California law is clear when it comes to who keeps the engagement ring if the relationship ends before marriage. The law states that when either party gives a gift that is made in contemplation of marriage, in the event that the receiver of the gift refuses to enter into the marriage, the giver of the gift may recover the gift or its value. In other words, if a man gives a woman an engagement ring and the woman calls off the marriage, the man is legally entitled to take back the ring. Factors like living together, owning property together or having children have no impact on whether the giver of the ring can recover it before marriage. If the ring was a gift given in contemplation of marriage and the woman calls off the marriage, the man has an absolute right to take the ring back under California law.

Who Gets the Engagement Ring if the Man is Unfaithful Before the Marriage in California?

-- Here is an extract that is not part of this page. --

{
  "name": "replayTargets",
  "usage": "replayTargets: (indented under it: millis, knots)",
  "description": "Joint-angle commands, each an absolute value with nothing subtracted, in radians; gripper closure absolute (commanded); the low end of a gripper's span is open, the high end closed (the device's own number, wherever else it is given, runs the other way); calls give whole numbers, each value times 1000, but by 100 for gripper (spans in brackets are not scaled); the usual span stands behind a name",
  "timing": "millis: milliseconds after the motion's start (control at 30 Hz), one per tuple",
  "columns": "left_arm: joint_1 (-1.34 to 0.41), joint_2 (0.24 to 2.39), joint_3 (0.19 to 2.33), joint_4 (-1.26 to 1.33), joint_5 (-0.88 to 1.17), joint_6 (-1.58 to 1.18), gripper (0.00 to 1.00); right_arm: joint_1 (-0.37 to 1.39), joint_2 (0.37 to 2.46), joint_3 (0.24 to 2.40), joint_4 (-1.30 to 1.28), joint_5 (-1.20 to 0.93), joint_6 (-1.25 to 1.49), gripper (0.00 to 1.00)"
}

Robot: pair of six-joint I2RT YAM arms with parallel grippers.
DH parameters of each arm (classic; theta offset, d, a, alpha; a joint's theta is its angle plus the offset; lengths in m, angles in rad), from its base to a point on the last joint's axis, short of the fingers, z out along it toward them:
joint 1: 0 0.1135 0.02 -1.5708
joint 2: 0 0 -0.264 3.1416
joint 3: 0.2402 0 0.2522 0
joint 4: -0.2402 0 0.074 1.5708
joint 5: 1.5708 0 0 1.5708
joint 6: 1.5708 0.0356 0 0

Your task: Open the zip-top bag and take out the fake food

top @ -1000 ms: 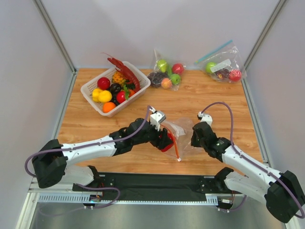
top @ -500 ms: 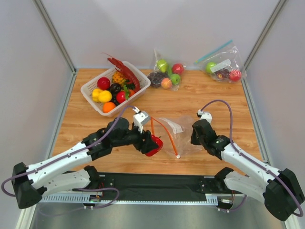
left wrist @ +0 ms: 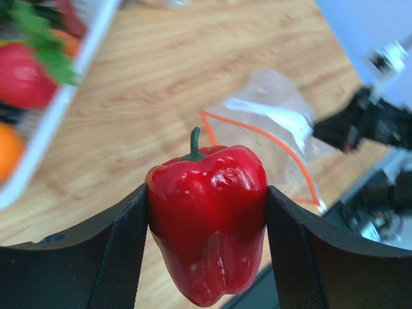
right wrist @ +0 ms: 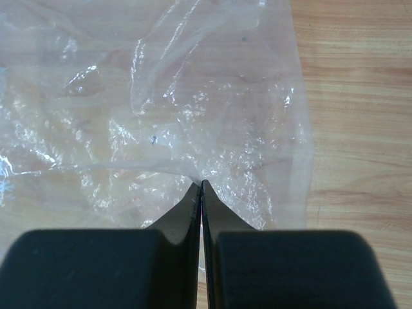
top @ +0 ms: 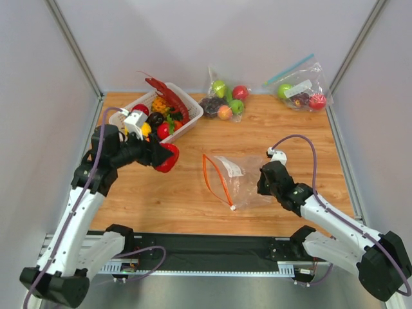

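While the left arm reaches over the left side of the worktop (top: 277, 129), its left end effector (top: 159, 154) is clamped on the red pepper (top: 168, 158), just beside the near edge of the white basket (top: 193, 114) and well apart from the zip-top bag (top: 241, 183). From overhead the pepper is only a glossy red blob at the arm's tip. The left wrist view fills it in: the left end effector (left wrist: 207, 257) has both dark fingers (left wrist: 122, 244) pressed flat against the sides of the red pepper (left wrist: 207, 219), which sits stem up with its lower end poking out below them. Behind it that view catches the zip-top bag (left wrist: 270, 122) lying on the wood and a blurred corner of the white basket (left wrist: 84, 71).

The bag lies flat near the middle of the worktop, its orange-red zip strip (top: 215, 180) spread into a loop on the left side and a white label (top: 233, 170) on top. At its right edge sits the right end effector (top: 265, 183). Overhead I cannot tell how the jaws stand, but the right wrist view settles it: the right end effector (right wrist: 201, 187) has its tips shut together on a pinch of the crinkled clear film of the zip-top bag (right wrist: 193, 109).

Only the top view shows the lobster (top: 168, 96), which lies across the basket's far rim among round fruits.
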State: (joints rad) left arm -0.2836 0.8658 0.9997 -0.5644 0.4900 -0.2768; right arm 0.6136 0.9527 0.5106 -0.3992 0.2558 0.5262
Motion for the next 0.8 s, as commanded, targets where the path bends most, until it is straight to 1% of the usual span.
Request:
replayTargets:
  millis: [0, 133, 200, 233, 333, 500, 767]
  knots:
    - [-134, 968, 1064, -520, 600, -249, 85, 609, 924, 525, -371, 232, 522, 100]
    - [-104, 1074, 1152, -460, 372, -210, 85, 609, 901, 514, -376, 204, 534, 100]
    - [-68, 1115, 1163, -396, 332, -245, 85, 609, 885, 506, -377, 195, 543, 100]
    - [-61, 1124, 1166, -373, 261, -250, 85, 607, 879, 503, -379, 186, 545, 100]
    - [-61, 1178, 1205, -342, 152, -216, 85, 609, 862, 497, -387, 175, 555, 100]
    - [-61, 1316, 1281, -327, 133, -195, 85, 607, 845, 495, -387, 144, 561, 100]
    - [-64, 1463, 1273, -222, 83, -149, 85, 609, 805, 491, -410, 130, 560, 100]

California law provides no exception to the rule when it comes to infidelity. If a woman discovers prior to the marriage that her fiancé has been unfaithful to her, she has no automatic recourse allowing her to keep the ring. However, couples may be able to provide for such an occasion by using a prenuptial agreement. If they so choose, a couple has the option to stipulate conditions about what happens to the engagement ring if they decide not to go through with their marriage. If the couple sign an agreement that the woman will be able to keep the ring if the man has been found unfaithful, the woman may legally reserve the right. However, this is probably the only circumstance in which this could occur.

Who Gets the Engagement Ring if it is Given as a Holiday Gift in California?

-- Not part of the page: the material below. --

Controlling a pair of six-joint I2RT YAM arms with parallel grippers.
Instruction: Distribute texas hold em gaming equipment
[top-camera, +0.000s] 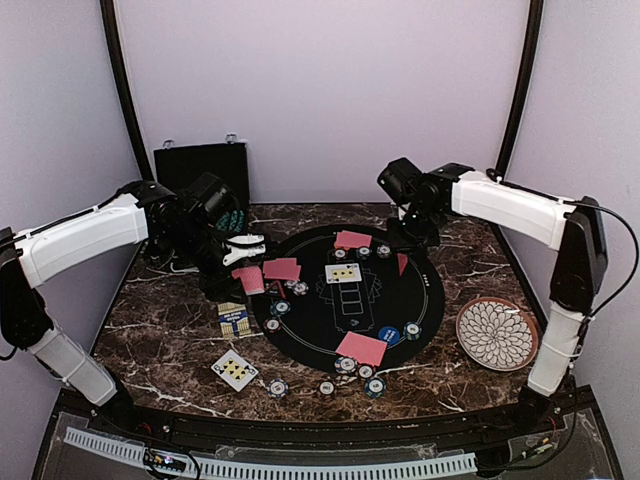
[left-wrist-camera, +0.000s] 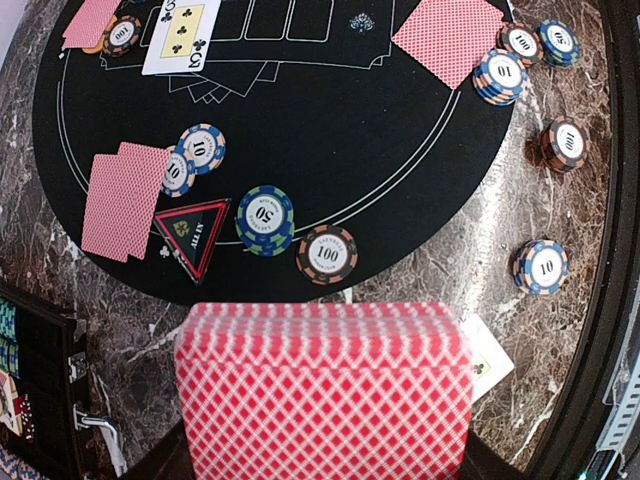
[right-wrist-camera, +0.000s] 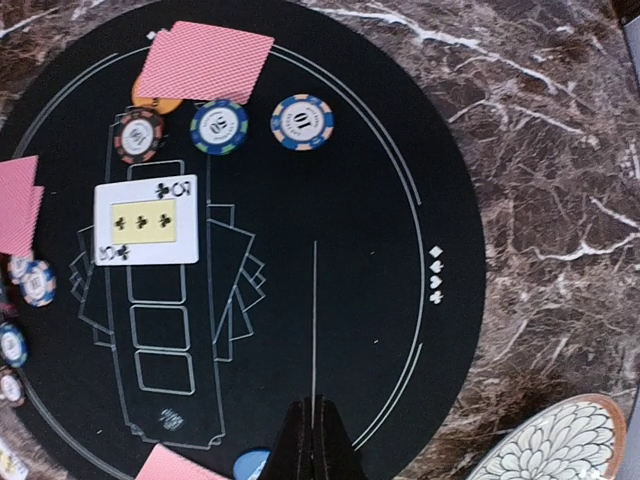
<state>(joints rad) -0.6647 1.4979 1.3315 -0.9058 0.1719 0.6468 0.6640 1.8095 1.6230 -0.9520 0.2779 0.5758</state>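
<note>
My left gripper is shut on a deck of red-backed playing cards just off the left edge of the round black mat. The deck hides its fingers. Over the mat's far right, my right gripper is shut on a single card, seen edge-on as a thin white line; it shows red in the top view. Red-backed card pairs lie on the mat with chips beside them. A face-up club card lies at its centre. A triangle marker sits left.
A petal-patterned plate stands right of the mat. A black case leans at the back left. A card box, a face-up card and loose chips lie on the marble at the front left.
</note>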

Many engagement rings are given on special holidays, such as Valentine’s Day, Christmas or New Year’s Eve. The argument could be made that the gift served a dual purpose, and was not made solely in contemplation of marriage. In order to determine who gets the ring here, the court will look deeper into the issue of whether it was truly given as an engagement ring or as a gift. If the engagement ring is given as a gift and the woman calls it off or both parties call it off, then she would not have to give the ring back if it was a gift.

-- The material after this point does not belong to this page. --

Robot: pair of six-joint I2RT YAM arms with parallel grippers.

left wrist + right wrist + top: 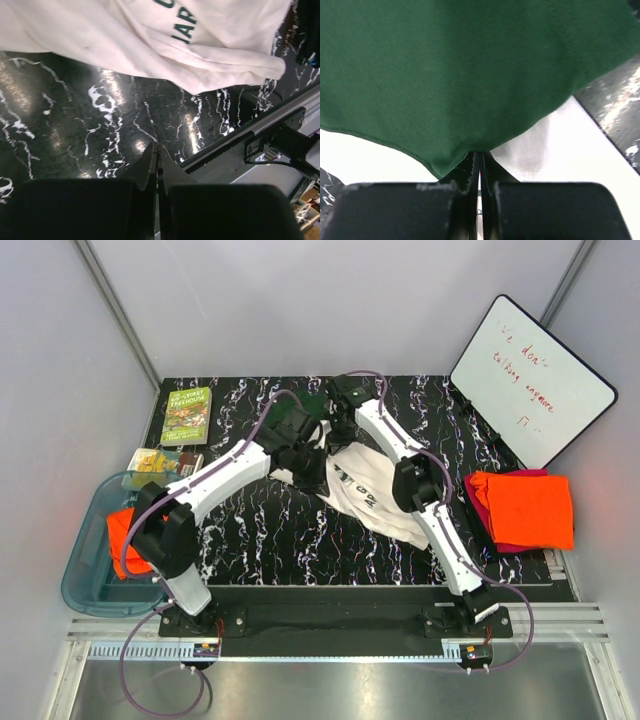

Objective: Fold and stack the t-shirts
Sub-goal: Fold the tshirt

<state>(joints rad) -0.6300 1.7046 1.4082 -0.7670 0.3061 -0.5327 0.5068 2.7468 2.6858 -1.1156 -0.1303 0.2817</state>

Who Gets the Engagement Ring if the Man Calls off the Marriage in California?

The rule regarding return of engagement rings used to be different in California if the man was the one who called off the marriage. Old case law holds that “the clear meaning of the quoted statute is that the donee (i.e., the woman) of an engagement ring is entitled to retain possession thereof when the marriage contract is breached by the donor (i.e., the man) without any fault on donee’s part.” This would imply that as long as the woman was not at fault for ending the engagement, she would be entitled to keep the ring.

However, this case law is generally no longer enforced and California courts fall back to Civil Code § 1590 to answer the question. The Code states that the donor is entitled to the ring or its value regardless of who terminated the engagement. This is consistent with California’s long-standing policy of being a “no-fault” state. California’s family laws are the same notwithstanding any infidelities or other reasons for ending an engagement.

Who Gets the Engagement Ring in a Same-Sex Breakup in California?

California law regarding engagement rings is gender-neutral. The sex of the parties is not specified; rather, the distinction is made only in terms of the gift giver and gift receiver. When it comes to cases of same-sex marriages and gifts given in contemplation of marriage, then same law will still apply to these cases.

Who Gets the Engagement Ring After a Divorce in California?

Once the parties are legally married, then the conditions of California law regarding giving the ring back do not apply. The terms surrounding giving the ring have been satisfied by this point (i.e., the parties have entered into a marriage), so there is generally not a question about whether the woman can keep the ring as her sole property after the divorce.

Do You Need a Prenuptial Agreement to Keep the Engagement Ring After Divorce in California?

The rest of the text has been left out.